According to police, the attack killed four civilians and injured 13 others.

The international troops in the convoy suffered minor injuries, a spokesman for the force said.

"The target in Jalalabad was the [NATO-led] Resolute Support mission," said Colonel Chris Belcher, a NATO official. "All the victims of today's Taliban attack were Afghan civilians."

Jalalabad is the capital of the Nangarhar Province, which saw a series of militant attacks last year.

The attack in Kabul, which came hours later, injured three bystanders, police said.

The Taliban claimed responsibility for both attacks.

In the southeastern province of Ghazni, a minivan was hit by a roadside bomb which killed 12 civilians. Local officials said the victims, including women and children, were on the way to a wedding party.

There were no immediate claims of responsibility for the bombing but Afghan officials say planting roadside bombs is a usual Taliban tactic.

Also on April 10, local officials in central Uruzgan Province said they recovered the bodies of five local aid workers who were kidnapped more than a month ago.

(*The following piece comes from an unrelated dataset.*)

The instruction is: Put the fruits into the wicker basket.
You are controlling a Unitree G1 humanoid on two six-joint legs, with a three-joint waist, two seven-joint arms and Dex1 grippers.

The five men were "brutally shot in the face" by the Taliban, a provincial government spokesman said.

The spokesman, Doost Muhammad Nayab, said the Taliban had demanded the release of several arrested militants in exchange for freeing the aid workers.

But Uruzgan provincial officials didn't have the authority to release the Taliban prisoners, Nayab said.

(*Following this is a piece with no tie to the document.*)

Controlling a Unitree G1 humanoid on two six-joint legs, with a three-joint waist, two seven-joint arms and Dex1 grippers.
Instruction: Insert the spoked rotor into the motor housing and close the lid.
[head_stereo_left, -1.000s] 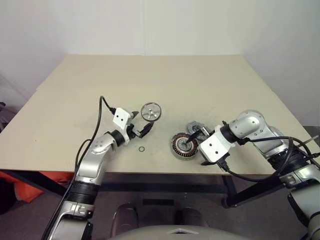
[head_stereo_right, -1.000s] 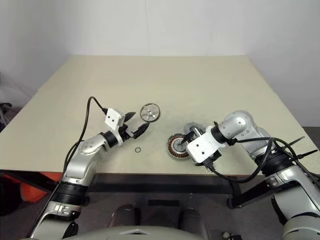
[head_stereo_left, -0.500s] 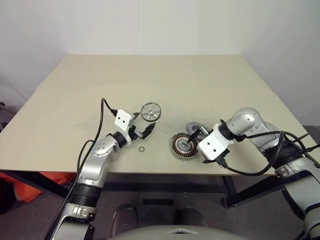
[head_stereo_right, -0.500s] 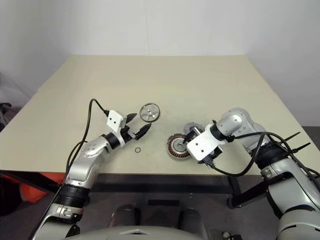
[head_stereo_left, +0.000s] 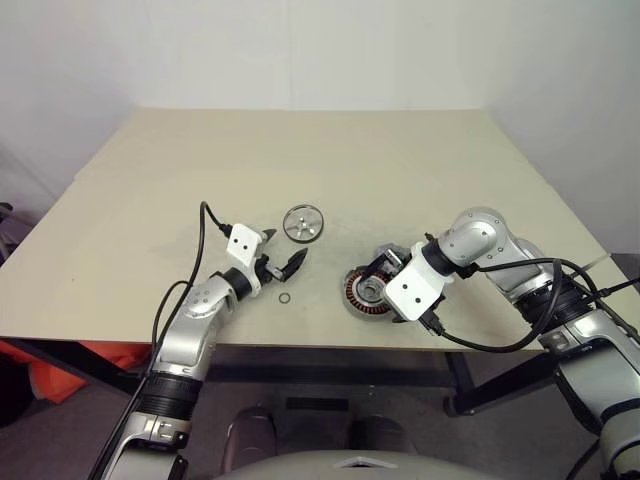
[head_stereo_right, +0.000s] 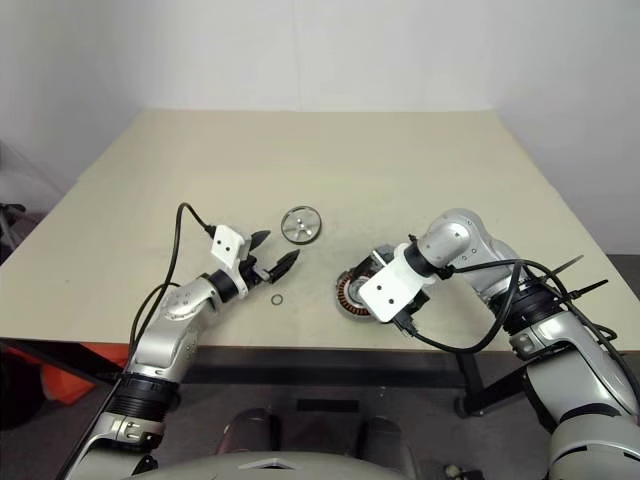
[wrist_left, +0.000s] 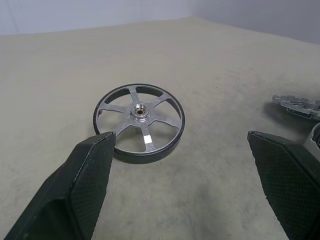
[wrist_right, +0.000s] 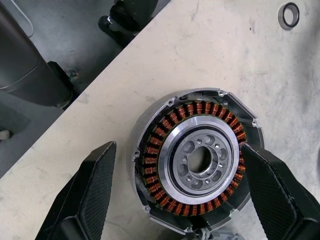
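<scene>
Beige and bare across most of its top, the table (head_stereo_left: 300, 150) carries the parts near its front edge. The right end effector (wrist_right: 180, 200) hangs over the motor housing (head_stereo_left: 366, 293), pointing steeply down with its black fingers (wrist_right: 85, 195) spread wide; in the right wrist view one finger stands to each side of the housing, apart from its rim. The housing lies flat, its copper windings ringing a silver hub. The lid (head_stereo_left: 390, 254) lies touching or just beside the housing's far side, largely hidden by the right arm.

The left end effector (head_stereo_left: 281, 257) reaches level over the table, its fingers (wrist_left: 85, 175) likewise spread and holding nothing. The spoked rotor (head_stereo_left: 302, 223) lies flat just beyond its fingertips, a little toward the far side, untouched. In the left wrist view the rotor sits ahead of the gap, nearer one finger.

A small black ring (head_stereo_left: 284, 298) lies near the front edge, between the left arm and the housing.
</scene>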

Meanwhile, the number of dead from an April 9 Taliban attack on a courthouse in the northern city of Mazar-e Sharif has risen to 18, police said.

Afghan security forces are alone in battling the militants following the withdrawal of foreign combat troops last year.

The new NATO-led mission, Resolute Support – launched on January 1 -- is focused on training the Afghan security forces.

The mission involves some 12,000 troops, including 9,800 U.S. soldiers.